How so? The Tories are ending marriage. Of course, that’s not what they think they are doing. They think they are simply acknowledging that Sir Elton and his significant other are as “married” as any other British couple. It used to be said of the Britons with their stiff upper lips that they don’t care what you do so long as you don’t scare the horses. But the Tories bid to end marriage should scare all of Britain – horse, foot, and dragoons.
Why does this move end marriage? Marriage foes say they only want to make us recognize the coupling of two men or two women as the legal equivalent, for example, of the marriage of Will & Kate. Hollywood’s original blonde bombshell, Mae West, knew better. She said: “Marriage is a great institution; I’m just not ready for an institution.” Yesterday’s fading starlets from Tinseltown had a better understanding of marriage than do today’s Prime Ministers and prelates.
The Tories are counterfeiting the institution of marriage. They are creating unmarriage and saying it is the same as true marriage. Our opponents in this cultural clash say we should not call it “gay marriage.” For once, we agree. They prefer their term “marriage equality." But this will be a true statement only when 0=1.
Voters instinctively understand what the powers that be do not. You cannot counterfeit marriage without grave harm to society. In state after state in America, voters give thumbs up to marriage and vote down counterfeit marriage. Even liberal states like Hawaii, California, Oregon, and Wisconsin say YES to marriage. In every debate, marriage foes make us the NO party. Social conservatives are forced to say NO to their counterfeiting.
But we are the YES party. We are the I DO people. We understand that when everyone can marry, no one can marry. There is simply no marriage left.
The U.S. Secret Service was founded not to protect presidents, but to stop counterfeiters. Since there are innumerable ways to counterfeit money, agents are not taught to spot them all. Instead, they are taught to recognize real money.

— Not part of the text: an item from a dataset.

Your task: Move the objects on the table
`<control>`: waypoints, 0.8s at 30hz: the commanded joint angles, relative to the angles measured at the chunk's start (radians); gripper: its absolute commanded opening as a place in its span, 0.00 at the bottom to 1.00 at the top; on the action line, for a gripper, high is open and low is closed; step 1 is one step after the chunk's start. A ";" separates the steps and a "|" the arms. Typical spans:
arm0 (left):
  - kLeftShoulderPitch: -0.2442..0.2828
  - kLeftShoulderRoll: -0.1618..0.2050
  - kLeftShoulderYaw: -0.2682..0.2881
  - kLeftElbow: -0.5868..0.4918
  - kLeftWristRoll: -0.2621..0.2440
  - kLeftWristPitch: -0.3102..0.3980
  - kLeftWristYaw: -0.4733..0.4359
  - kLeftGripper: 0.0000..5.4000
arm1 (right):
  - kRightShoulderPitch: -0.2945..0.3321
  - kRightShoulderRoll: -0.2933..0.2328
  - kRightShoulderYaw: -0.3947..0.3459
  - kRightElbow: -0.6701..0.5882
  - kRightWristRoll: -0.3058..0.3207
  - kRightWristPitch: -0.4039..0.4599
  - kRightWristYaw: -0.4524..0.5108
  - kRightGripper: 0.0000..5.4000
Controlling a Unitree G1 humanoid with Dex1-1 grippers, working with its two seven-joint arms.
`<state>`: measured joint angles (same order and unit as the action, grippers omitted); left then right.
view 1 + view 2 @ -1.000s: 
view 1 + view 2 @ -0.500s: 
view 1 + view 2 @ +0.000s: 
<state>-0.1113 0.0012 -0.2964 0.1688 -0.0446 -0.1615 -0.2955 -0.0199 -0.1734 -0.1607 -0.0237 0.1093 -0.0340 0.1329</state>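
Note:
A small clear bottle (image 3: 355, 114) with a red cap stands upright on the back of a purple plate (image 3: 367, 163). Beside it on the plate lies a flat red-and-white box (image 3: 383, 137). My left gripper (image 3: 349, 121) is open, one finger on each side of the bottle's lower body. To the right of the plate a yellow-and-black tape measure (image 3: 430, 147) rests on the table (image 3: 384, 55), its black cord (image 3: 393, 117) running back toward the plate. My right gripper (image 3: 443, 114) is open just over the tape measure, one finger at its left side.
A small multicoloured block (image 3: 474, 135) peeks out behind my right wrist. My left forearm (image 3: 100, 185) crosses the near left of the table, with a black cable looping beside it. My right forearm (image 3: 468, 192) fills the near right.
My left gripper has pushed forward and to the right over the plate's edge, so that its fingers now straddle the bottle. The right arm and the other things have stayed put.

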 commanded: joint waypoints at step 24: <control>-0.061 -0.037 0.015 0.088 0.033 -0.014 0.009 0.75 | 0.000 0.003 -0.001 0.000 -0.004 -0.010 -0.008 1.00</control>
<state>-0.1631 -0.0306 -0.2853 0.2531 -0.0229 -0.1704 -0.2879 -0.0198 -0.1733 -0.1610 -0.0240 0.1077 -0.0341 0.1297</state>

Counterfeiting marriage works like counterfeiting money. What will be the value of the twenty-dollar bill in your wallet if your neighbor is allowed to print them in his garage?

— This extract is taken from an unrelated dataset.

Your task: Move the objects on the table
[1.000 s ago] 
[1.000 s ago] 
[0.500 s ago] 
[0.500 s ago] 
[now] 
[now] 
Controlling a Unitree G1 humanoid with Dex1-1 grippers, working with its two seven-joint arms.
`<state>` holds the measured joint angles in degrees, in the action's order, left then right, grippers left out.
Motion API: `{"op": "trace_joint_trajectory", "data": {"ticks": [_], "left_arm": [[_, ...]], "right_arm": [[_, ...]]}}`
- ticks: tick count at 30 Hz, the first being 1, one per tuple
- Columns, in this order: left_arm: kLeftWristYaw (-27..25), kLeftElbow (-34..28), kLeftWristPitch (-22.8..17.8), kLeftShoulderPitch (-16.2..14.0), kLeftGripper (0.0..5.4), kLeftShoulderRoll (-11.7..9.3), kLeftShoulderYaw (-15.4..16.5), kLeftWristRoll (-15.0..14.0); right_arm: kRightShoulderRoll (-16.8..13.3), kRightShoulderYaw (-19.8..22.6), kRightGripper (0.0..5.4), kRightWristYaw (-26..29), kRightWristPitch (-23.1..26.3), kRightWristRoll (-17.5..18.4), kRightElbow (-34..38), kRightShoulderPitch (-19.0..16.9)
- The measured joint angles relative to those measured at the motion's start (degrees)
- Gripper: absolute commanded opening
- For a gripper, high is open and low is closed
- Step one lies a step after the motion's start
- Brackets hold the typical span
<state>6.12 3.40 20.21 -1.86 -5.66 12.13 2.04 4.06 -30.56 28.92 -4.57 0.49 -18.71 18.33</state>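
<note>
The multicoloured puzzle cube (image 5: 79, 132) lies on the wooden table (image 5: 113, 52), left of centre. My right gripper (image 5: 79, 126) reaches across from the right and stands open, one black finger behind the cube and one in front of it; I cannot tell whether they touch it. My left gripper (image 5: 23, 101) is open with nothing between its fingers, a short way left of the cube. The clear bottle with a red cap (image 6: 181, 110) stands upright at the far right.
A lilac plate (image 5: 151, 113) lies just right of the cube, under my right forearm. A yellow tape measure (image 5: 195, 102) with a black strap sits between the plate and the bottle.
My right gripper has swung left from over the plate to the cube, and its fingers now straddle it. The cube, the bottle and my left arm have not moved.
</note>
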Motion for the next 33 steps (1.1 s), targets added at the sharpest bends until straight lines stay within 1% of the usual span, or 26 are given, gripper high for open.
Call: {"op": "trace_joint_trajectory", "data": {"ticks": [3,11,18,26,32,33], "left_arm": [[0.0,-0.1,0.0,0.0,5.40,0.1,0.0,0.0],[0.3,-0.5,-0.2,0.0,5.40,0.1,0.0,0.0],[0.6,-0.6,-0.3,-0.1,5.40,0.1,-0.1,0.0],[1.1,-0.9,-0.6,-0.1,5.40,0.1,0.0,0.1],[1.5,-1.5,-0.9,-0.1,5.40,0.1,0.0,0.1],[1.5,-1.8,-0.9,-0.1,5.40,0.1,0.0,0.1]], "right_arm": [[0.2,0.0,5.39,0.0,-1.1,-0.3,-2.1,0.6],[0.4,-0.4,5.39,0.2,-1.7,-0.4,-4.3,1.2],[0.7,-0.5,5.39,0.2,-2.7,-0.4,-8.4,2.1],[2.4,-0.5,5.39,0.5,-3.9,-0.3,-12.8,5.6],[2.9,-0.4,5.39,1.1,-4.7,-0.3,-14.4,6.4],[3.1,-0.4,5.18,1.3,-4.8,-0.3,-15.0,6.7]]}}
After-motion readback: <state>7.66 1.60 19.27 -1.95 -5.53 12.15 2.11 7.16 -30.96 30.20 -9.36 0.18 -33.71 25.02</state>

Edmund Burke was no Tory in Parliament. That great Irish statesman described families as "those little platoons in which we move” in society. Those little platoons are being shelled daily by the Hollywood subculture. Legal recognition of same-sex couplings is one of most unreal products of Hollywood’s dream factories.
We love the creativity of Hollywood’s imagineers, but taking counsel on marriage from Hollywood is like having Bill Clinton counsel teens on abstinence. (What’s that you say? President Clinton did lecture teens on abstinence? Well, you take the point.)

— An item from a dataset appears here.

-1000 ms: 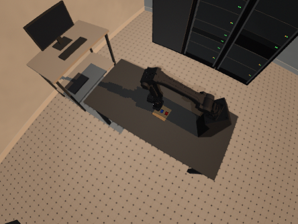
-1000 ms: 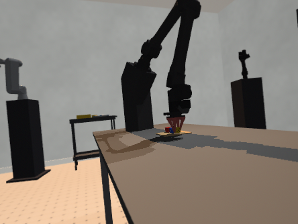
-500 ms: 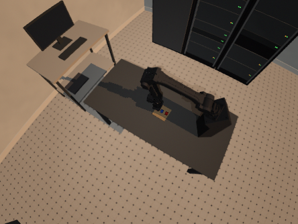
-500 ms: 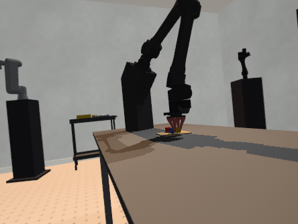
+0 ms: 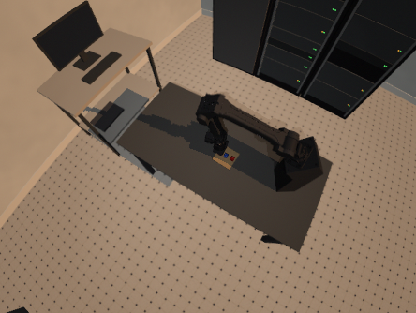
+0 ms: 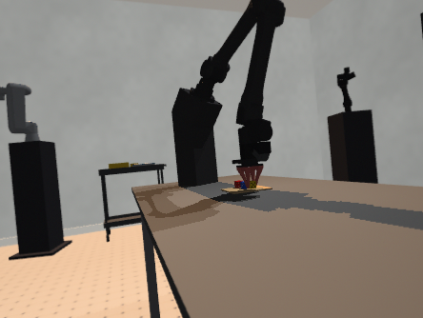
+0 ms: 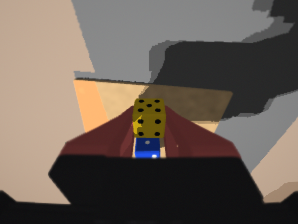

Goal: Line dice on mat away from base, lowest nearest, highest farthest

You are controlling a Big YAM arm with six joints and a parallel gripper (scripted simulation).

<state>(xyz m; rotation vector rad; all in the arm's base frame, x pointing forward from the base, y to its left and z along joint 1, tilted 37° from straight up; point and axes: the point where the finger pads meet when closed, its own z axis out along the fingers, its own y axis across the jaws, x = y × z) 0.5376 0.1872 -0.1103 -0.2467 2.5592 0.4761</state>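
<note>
top: high, distant, looking down | exterior: low, table-level — far | wrist: close; all share mat (image 5: 226, 160)

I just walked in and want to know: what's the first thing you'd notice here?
The big black robot arm bending down over the brown table. Its gripper, with dark red fingers, is pinching a yellow die over a small tan mat. A blue die sits just behind it, and a red die lies nearby on the mat.
</note>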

It’s a grave mistake to treat marriage as some “wedge issue.” Even our friends sometimes make that mistake. Marriage is a bridge issue. It brings together Americans of all races, creeds, and ethnicity. Marriage is the bedrock of society. It is the “unit cohesion” of those little platoons that Burke spoke of so eloquently.
Bruno Bettelheim was one of the leading child psychologists of the last century. He came here from Austria just as Hitler was fastening his iron grip on that wretched country. Bettelheim never lost the heavy accent that came to be synonymous with Viennese psychiatry. Bettelheim famously said: “Zumbuddy must be cr-r-razy about ze child.”
Social conservatives can offer convincing proofs that that Zumbuddy is most likely to be the child’s own mother and father, joined in marriage. We also know that if that married family worships regularly, the outcomes for the child’s health, education, and welfare are even better.
Every day in America we see four in ten children born out of wedlock. We bless their mothers for choosing life. But social science findings are unambiguous. Children growing up without married parents are disadvantaged. They have lesser prospects in their pursuit of happiness.
The idea that two men or two women pairings can substitute for this natural family is illusory. To accept that idea we must agree to the proposition that fathers don’t matter. Or mothers don’t matter. We must agree with radical Gloria Steinem that “a woman needs a man like a fish needs a bicycle.”
Fish? Bicyles? Is this logic? Is this reason? Is this even sanity? Let’s step back from the brink. “There’ll always be an England” is a popular saying in Old Blighty. Will there? For the sake of those little platoons, and for the sake of great nations: Let’s defend true marriage. It has certain ring to it.